6. f. [10] < A.3 > What are the hexadecimal values of all misaligned 4-byte words that can be read from the given 64-bit double word when stored in Little Endian byte order?

A.23 [25,25] < A.3, A.9 > The relative frequency of different addressing modes impacts the choices of addressing modes support for an instruction set architecture. Figure A.7 illustrates the relative frequency of addressing modes for three applications on the VAX.
1. a. [25] < A.3 > Compile one or more programs from the SPEC CPU2017 or EEMBC benchmark suites to target the x86 architecture. Using a disassembler, inspect the instructions and the relative frequency of various addressing modes. Create a histogram to illustrate the relative frequency of the addressing modes. How do your results compare to Figure A.7?

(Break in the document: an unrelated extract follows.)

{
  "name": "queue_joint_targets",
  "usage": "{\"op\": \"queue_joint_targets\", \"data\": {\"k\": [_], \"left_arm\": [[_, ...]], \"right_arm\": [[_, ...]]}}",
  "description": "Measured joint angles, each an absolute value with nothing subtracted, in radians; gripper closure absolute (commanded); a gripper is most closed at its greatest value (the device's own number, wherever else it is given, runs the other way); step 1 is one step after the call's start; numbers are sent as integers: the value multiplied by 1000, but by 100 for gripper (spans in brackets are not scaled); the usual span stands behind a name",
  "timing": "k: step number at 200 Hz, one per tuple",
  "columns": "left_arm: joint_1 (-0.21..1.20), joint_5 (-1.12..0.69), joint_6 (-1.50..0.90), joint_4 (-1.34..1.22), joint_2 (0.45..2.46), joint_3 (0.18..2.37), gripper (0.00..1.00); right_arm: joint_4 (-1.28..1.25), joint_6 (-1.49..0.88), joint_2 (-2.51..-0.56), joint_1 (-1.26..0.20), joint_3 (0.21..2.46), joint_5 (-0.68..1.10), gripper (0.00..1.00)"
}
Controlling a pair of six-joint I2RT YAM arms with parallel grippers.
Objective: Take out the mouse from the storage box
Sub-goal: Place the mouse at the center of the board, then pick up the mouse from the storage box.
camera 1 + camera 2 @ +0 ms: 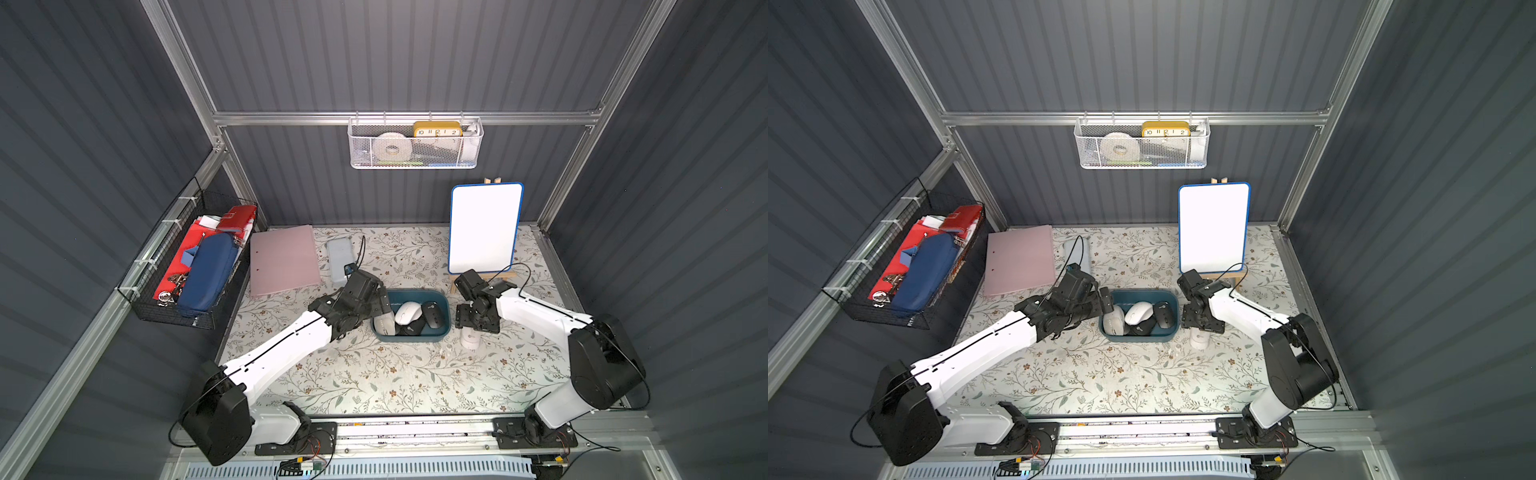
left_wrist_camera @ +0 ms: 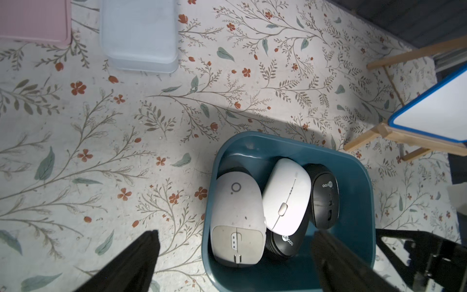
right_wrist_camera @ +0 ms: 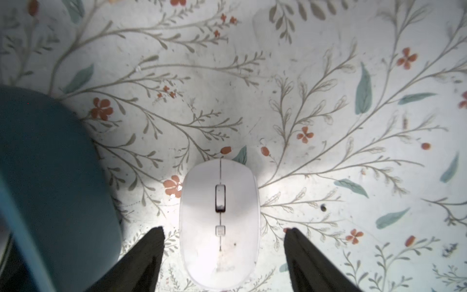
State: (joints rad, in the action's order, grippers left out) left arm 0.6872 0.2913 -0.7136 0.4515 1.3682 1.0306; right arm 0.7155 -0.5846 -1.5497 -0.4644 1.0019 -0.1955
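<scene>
1. White mouse (image 3: 219,222) is out of the storage box (image 1: 411,337). It lies flat on the floral table (image 1: 374,374), just right of the box's near-right corner, with a gap between them.
2. Right gripper (image 3: 224,229) sits directly over that mouse. Its fingers (image 3: 146,255) are spread to either side, and table shows between each finger and the mouse shell. No grip, nothing held.
3. Storage box sits mid-table between the two arms, four mice inside:
   - grey-white mouse (image 2: 237,209) at the left end
   - second white mouse (image 2: 286,197) in the middle, lying on a black mouse (image 2: 285,244)
   - another black mouse (image 2: 324,197) at the right end
4. Left gripper (image 2: 236,232) hangs over the box's left end, jaws wide apart, holding nothing. One finger is over the table outside the left wall, the other over the box interior.
5. Further back: pale-blue case (image 1: 340,257) and pink folder (image 1: 282,259) at left, whiteboard (image 1: 484,226) standing at right.
6. Back wall: white mesh basket (image 1: 415,160) hung on the rail.
</scene>
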Motion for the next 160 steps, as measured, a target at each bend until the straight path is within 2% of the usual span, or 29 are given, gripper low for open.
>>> {"op": "queue_joint_targets", "data": {"k": [39, 113, 160], "left_arm": [[706, 292, -592, 468, 1518, 1185, 1], [819, 275, -403, 553, 1740, 1335, 1], [894, 356, -299, 653, 1922, 1496, 1]], "right_arm": [[718, -590, -1431, -464, 993, -239, 19], [702, -596, -1128, -464, 863, -349, 18], [636, -593, -1014, -464, 780, -369, 16]]}}
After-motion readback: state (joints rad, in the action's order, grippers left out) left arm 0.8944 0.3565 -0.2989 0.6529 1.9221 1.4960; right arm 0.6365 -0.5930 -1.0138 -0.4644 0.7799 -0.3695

2. b. [25] < A.3, A.9 > Compile one or more programs from the SPEC CPU2017 or EEMBC benchmark suites to target the RISC-V architecture. Using a disassembler, inspect the instructions and the relative frequency of various addressing modes. Create a histogram to illustrate the relative frequency of the addressing modes. How do your results compare to Figure A.7?
A.24 [Discussion] < A.2–A.12 > Consider typical applications for desktop, server, cloud, and embedded computing. How would instruction set architecture be impacted for machines targeting each of these markets?